I first met Judith Kerr, one of Britain’s most cherished children’s authors and illustrators, at her son Matthew Kneale’s apartment in the Jewish Ghetto in Rome in the mid 2000s. Over wine we discussed geopolitical winds of change, American farm life (she was immensely curious about my upbringing in rural America) and, for reasons I don’t quite remember, bikini waxing. It would be the first of many stimulating conversations I had with her over the years, each one a sort of full-immersion into the mind of a creative genius. Every time I saw Grandma Judy, as she was known to all of us in Rome whose children were friends with her two grandchildren, we caught up on politics, my family’s farm, and whatever pop cultural trend was topping the news. But the thing I will remember most about her is the way, when she approved of something, whether it was wine or politics, it was simply “rather wonderful.”

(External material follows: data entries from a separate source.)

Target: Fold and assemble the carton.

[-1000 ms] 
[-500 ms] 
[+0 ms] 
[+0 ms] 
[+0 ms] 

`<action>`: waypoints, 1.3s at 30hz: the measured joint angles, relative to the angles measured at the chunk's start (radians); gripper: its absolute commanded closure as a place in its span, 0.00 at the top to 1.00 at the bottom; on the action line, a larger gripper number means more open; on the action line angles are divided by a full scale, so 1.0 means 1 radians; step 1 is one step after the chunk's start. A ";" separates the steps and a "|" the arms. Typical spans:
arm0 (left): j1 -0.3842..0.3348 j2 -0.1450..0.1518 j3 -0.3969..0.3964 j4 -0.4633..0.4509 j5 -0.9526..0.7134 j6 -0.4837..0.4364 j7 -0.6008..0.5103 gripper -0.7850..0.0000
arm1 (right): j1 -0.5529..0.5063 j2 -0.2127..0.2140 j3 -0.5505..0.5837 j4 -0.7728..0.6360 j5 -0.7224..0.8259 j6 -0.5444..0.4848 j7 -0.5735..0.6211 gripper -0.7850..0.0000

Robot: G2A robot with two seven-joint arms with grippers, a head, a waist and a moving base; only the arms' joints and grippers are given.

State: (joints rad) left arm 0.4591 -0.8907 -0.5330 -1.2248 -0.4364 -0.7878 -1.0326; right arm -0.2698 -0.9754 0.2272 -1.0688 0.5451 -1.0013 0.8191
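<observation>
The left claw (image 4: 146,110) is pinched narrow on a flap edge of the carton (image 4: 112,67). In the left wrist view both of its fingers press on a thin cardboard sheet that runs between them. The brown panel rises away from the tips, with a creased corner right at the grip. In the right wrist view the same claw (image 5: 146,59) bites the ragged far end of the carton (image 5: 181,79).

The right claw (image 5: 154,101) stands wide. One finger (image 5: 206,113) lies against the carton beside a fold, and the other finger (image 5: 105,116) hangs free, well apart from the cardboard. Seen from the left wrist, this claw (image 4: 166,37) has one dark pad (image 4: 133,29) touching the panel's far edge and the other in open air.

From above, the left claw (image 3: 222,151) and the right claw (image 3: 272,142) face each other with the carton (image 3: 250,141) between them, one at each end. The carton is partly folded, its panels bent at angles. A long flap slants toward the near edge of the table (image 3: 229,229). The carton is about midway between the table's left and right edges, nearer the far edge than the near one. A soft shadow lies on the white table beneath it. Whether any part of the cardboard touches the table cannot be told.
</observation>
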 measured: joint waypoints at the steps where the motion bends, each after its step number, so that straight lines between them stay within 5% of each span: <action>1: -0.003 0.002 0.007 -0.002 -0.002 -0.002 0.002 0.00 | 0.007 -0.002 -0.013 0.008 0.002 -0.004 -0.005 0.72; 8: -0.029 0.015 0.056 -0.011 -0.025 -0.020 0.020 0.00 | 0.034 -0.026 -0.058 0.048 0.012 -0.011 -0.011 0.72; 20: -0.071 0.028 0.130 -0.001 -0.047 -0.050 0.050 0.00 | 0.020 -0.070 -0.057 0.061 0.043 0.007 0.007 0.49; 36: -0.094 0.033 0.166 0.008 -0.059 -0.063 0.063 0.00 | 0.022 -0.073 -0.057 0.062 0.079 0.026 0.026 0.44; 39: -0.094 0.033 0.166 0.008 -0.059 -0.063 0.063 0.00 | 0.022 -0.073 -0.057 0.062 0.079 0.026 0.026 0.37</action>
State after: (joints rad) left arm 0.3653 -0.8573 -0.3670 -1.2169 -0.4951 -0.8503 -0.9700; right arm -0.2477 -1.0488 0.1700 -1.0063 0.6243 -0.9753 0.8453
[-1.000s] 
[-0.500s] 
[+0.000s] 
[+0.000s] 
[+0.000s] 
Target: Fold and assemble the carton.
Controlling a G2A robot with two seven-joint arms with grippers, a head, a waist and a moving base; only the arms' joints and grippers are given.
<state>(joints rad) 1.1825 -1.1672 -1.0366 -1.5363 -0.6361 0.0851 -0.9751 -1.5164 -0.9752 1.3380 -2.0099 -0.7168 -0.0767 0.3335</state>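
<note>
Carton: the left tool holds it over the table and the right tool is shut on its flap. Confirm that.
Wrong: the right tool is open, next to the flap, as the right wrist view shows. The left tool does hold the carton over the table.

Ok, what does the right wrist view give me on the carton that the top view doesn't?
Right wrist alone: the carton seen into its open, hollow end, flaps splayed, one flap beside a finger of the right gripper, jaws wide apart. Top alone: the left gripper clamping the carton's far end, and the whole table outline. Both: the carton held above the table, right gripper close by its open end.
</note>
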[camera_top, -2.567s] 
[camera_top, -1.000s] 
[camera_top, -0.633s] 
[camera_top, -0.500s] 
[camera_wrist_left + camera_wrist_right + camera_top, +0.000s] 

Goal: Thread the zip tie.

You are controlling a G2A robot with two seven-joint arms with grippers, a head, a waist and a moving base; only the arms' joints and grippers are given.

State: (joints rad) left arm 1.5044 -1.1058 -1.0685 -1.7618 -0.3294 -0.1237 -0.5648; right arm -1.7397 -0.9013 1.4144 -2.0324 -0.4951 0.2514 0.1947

The last time I saw her was in Rome, maybe a year before she died. She was concerned about the direction of far-right politics in Europe because she knew first-hand how wrong things can go. Kerr was born in Berlin, Germany, in 1923. She and her Jewish parents fled in 1933 after Kerr’s father, German-Jewish journalist and theater critic, Alfred Kerr, had openly criticized the Nazi regime. They were rightfully concerned about their safety.
The journey of these Jewish refugees, via Switzerland, Paris and ultimately London, inspired her 1971 semi-autobiographical book, When Hitler Stole Pink Rabbit, which recounts her painful difficulty in choosing only one toy to take with her on their journey. It wasn’t what she took that she remembered, but the pink rabbit she left behind she worried about. She surmised Hitler and his goons had stolen it. A few years before she died, she traveled to Germany to accept a recognition award. Her pink rabbit, just as she suspected, was not there waiting.